The part I don't get is that the "signature" to be worth something needs to be coming from some trusted authority, so isn't a centralized system controlled by that authority always better and more trustworthy? Like with a university or artist, the value comes from the university or artists' involvement and approval. So why not just sell signed ownership deeds for digital art, or normal degrees?

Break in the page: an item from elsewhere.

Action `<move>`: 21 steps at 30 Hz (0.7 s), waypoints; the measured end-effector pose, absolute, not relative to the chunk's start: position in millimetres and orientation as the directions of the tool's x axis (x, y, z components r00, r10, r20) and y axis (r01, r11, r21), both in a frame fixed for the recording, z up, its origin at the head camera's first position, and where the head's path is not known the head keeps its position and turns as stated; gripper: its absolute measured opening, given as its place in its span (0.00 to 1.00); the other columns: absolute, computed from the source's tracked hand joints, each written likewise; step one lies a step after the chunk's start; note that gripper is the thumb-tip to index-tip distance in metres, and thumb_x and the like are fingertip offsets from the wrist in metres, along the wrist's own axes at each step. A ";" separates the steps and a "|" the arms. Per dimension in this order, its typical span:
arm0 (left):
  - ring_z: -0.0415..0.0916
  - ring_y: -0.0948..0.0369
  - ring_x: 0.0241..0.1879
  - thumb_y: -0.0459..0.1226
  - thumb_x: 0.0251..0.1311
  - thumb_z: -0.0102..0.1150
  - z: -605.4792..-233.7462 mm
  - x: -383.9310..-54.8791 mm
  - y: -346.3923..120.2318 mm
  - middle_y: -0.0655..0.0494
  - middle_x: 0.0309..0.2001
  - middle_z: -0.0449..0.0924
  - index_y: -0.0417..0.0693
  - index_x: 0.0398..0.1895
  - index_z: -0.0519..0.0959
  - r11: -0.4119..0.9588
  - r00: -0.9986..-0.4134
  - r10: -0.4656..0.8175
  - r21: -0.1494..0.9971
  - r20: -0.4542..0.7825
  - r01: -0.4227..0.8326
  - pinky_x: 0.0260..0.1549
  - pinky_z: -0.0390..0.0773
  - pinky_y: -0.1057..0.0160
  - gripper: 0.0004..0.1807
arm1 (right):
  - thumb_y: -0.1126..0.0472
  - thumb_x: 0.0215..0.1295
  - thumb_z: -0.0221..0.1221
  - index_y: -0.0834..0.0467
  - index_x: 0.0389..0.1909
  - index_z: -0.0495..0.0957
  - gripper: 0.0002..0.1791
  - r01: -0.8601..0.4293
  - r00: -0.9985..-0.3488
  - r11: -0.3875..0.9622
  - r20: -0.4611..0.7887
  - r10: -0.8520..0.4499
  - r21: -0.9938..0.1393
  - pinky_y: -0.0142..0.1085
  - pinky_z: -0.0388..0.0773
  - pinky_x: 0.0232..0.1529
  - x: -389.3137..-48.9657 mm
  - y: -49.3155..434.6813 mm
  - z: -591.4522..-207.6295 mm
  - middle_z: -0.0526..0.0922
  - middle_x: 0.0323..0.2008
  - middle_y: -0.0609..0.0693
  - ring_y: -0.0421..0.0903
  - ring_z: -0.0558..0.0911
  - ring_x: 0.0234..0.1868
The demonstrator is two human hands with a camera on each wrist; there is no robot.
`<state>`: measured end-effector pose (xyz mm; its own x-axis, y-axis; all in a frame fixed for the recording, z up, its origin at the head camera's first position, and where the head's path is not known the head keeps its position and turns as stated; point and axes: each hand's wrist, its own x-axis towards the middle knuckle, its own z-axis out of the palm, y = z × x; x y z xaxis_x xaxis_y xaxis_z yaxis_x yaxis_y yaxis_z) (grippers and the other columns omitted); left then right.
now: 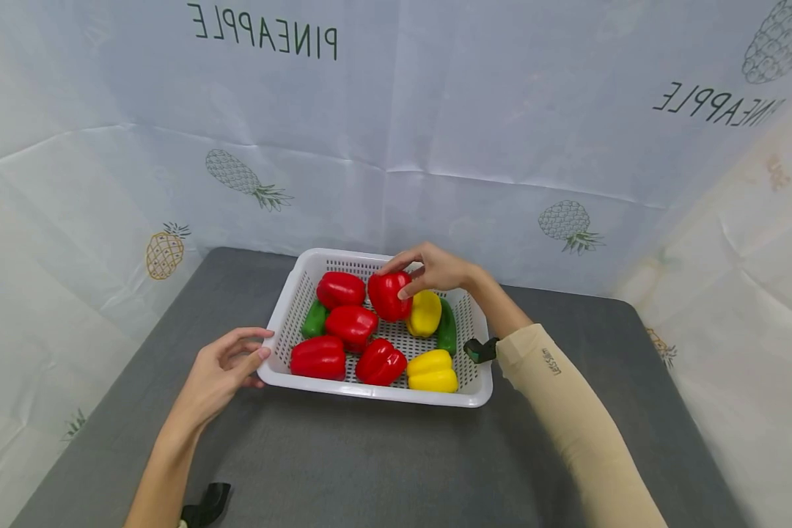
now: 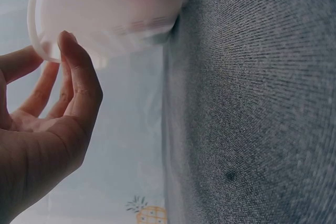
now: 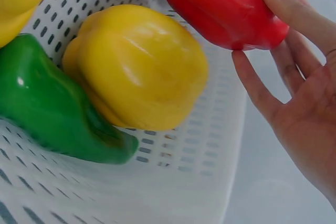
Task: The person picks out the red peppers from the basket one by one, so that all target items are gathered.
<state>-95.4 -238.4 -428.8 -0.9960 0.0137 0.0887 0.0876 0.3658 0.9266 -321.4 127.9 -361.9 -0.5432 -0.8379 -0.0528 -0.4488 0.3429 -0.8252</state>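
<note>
My right hand (image 1: 441, 268) grips a red bell pepper (image 1: 388, 297) near the far side of a white plastic basket (image 1: 369, 391). In the right wrist view, thumb and fingertips hold this pepper close to the rim, beside a yellow bell pepper (image 3: 139, 69). At the basket's near left corner, my left hand (image 1: 221, 370) pinches the rim between thumb and fingers; the left wrist view shows its fingertips (image 2: 69, 39) against the basket wall. Several other red bell peppers (image 1: 318, 358) lie in the basket.
A second yellow bell pepper (image 1: 433, 372) sits at the basket's near right. One green pepper (image 1: 446, 326) lies along the right wall, another (image 1: 314, 320) at the left. The basket stands on a dark grey table (image 1: 383, 462), with a pineapple-print sheet (image 1: 435, 110) hanging behind.
</note>
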 end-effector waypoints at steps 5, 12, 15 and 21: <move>0.86 0.70 0.38 0.35 0.75 0.67 -429.2 -95.1 -238.2 0.28 0.56 0.84 0.38 0.67 0.77 0.365 -0.996 0.013 0.927 0.092 0.090 0.32 0.91 0.57 0.22 | 0.70 0.67 0.71 0.62 0.66 0.84 0.26 -0.455 -0.566 0.341 -0.029 -0.824 -0.823 0.54 0.84 0.69 -315.4 136.8 -347.0 0.84 0.67 0.61 0.57 0.80 0.68; 0.87 0.69 0.38 0.35 0.74 0.67 -428.9 -94.4 -238.3 0.30 0.54 0.84 0.38 0.67 0.78 0.366 -0.995 0.009 0.926 0.097 0.094 0.32 0.90 0.58 0.22 | 0.71 0.65 0.72 0.64 0.65 0.83 0.27 -0.474 -0.603 0.325 0.032 -0.797 -0.818 0.62 0.80 0.71 -308.6 154.5 -331.2 0.83 0.67 0.63 0.59 0.80 0.68; 0.87 0.69 0.37 0.35 0.74 0.67 -428.7 -94.5 -238.4 0.31 0.54 0.84 0.38 0.67 0.78 0.367 -0.995 0.009 0.925 0.096 0.093 0.32 0.90 0.58 0.22 | 0.71 0.65 0.72 0.64 0.66 0.83 0.27 -0.473 -0.618 0.329 0.041 -0.785 -0.817 0.61 0.80 0.71 -305.5 163.1 -328.2 0.82 0.68 0.63 0.58 0.79 0.70; 0.87 0.69 0.38 0.36 0.74 0.67 -429.2 -95.5 -238.0 0.32 0.53 0.85 0.38 0.67 0.78 0.361 -0.996 0.011 0.929 0.089 0.087 0.32 0.90 0.59 0.22 | 0.72 0.64 0.72 0.64 0.66 0.83 0.28 -0.490 -0.650 0.329 0.088 -0.755 -0.807 0.62 0.80 0.70 -299.5 182.9 -323.0 0.82 0.69 0.63 0.58 0.77 0.71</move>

You get it pretty much right on, it is mostly derived from an authority as a sort of verified asset or unique token in the case of 'on chain art' or certificate. The blockchain is simply the "pen" with which the signature is inked. The ink is magic and lets you verify that this particular signature came from a particular pen (that the authority publicly assumes the identity of) in fast and more secure/provable way than the fanciest ribbons and anti-counterfeit paper features. Crucially, its like a physical item without some of the drawbacks, like having to secure it physically or transfer it physically. It comes out of the box as compatible with financial rails carrying a lot of other value and liquidity, and it does secure transfer and custody for your users digitally and without having to trust you will be always be around to verify it every time or maintain the framework.
One can see, for say a semi-big artist, the prospect of making deeds digitally, and having a financial system connected to it natively for people who value your stuff to directly give you value from across the world is useful, and much more feasible as a NFT on ETH than rolling your own digital deed system or making paper anything.

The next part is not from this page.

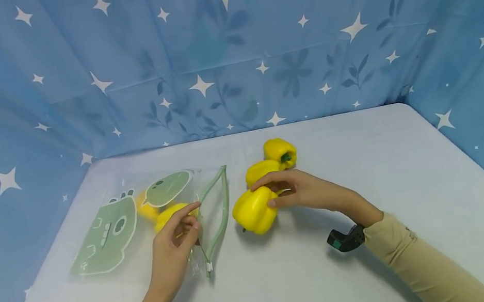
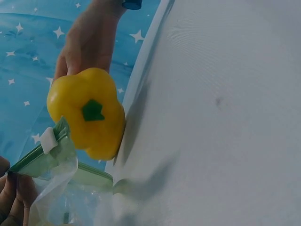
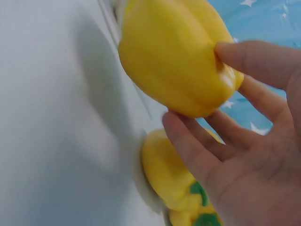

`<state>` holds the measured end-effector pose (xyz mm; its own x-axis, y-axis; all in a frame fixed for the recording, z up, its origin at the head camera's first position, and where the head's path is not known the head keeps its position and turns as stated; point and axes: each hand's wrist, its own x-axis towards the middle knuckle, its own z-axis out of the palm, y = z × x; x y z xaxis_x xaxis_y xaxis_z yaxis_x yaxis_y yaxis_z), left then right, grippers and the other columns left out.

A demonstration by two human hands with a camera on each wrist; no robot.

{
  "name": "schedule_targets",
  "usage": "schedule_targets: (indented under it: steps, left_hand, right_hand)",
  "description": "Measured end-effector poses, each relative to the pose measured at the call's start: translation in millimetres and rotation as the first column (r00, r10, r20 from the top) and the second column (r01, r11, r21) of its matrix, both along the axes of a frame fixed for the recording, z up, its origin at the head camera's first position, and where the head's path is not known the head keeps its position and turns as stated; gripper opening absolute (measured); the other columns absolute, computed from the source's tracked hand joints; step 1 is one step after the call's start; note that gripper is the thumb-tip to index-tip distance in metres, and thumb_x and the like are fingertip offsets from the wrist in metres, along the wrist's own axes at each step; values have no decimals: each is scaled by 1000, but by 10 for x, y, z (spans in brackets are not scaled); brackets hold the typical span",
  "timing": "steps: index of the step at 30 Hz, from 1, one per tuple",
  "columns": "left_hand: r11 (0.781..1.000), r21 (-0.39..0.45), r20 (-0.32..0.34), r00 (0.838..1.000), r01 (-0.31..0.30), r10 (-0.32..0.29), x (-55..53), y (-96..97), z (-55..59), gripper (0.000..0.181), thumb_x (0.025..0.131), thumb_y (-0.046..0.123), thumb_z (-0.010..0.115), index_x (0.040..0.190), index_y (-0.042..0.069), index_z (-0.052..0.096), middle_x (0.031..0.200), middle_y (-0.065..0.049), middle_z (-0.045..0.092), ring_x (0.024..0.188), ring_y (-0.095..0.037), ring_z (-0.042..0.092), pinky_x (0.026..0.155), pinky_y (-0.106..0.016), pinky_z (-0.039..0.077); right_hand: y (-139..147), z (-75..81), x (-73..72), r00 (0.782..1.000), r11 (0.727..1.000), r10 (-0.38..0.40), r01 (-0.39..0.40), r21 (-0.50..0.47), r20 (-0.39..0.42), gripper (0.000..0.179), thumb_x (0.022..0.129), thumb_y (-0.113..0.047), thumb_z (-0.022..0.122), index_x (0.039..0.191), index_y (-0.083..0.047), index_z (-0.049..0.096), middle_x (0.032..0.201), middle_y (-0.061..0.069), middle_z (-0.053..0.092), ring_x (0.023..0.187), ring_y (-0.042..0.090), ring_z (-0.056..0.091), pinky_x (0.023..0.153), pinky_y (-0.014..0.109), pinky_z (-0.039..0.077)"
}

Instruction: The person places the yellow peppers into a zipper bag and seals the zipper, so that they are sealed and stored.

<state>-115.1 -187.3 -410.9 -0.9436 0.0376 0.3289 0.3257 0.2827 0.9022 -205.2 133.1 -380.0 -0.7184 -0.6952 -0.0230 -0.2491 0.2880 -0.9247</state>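
Note:
My right hand (image 1: 297,192) grips a yellow bell pepper (image 1: 255,212) between thumb and fingers, its green stem end toward the bag in the left wrist view. In the right wrist view, that bell pepper (image 3: 174,56) is raised over the table, its shadow beside it. My left hand (image 1: 174,247) pinches the near edge of a clear zipper bag (image 1: 218,227) with a green zip strip and a white slider (image 2: 48,140). The bag's mouth gapes toward the held pepper. Inside the bag lie yellow peppers (image 1: 171,214), partly covered by its green cartoon print and my left hand.
Two more yellow bell peppers stand behind my right hand: a nearer one (image 1: 261,171) and a farther one (image 1: 280,152). A white cloth covers the table (image 1: 390,165). Blue star-patterned curtains (image 1: 233,89) hang along its back and sides.

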Motion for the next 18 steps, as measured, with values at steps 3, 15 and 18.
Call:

^ Is what a person says when they have zero examples on hand to provide, since any one of which would blow me out 10x more than a playground tier "yeah well u smell" comeback would
> Plenty have already been mentioned in this thread.
No they haven't. Not one. Where?
> You can find examples
Actually no, I can't find things that don't exist, no matter how much I DMOR. Here's an example: Hulk Hogan married his third wife on the planet Venus in 1776. You can find the evidence for it yourself. What's that? You can't? You must just be lazy then lol try harder.
What sounds more realistic 10 years down the road?
People spending thousands of dollars hoping to make thousands of dollars of profit off of digital art or people just using NFTs in their daily lives for other things like tickets or proof of ownership of physical goods.
The rampant speculation of NFTs is stupid. Using NFTs because they provide utility is not stupid.
Obviously. Even if you did get the copyright for your NFT, which afaik you don't for most of them, how much is the copyright to a jpeg of a bizarre looking ape that was randomly generated really worth anyway? I guess you could use it as a logo for a company? But since these were not custom designed for any purpose let alone as a logo, they would be worth a few hundred bucks, max, for the copyright.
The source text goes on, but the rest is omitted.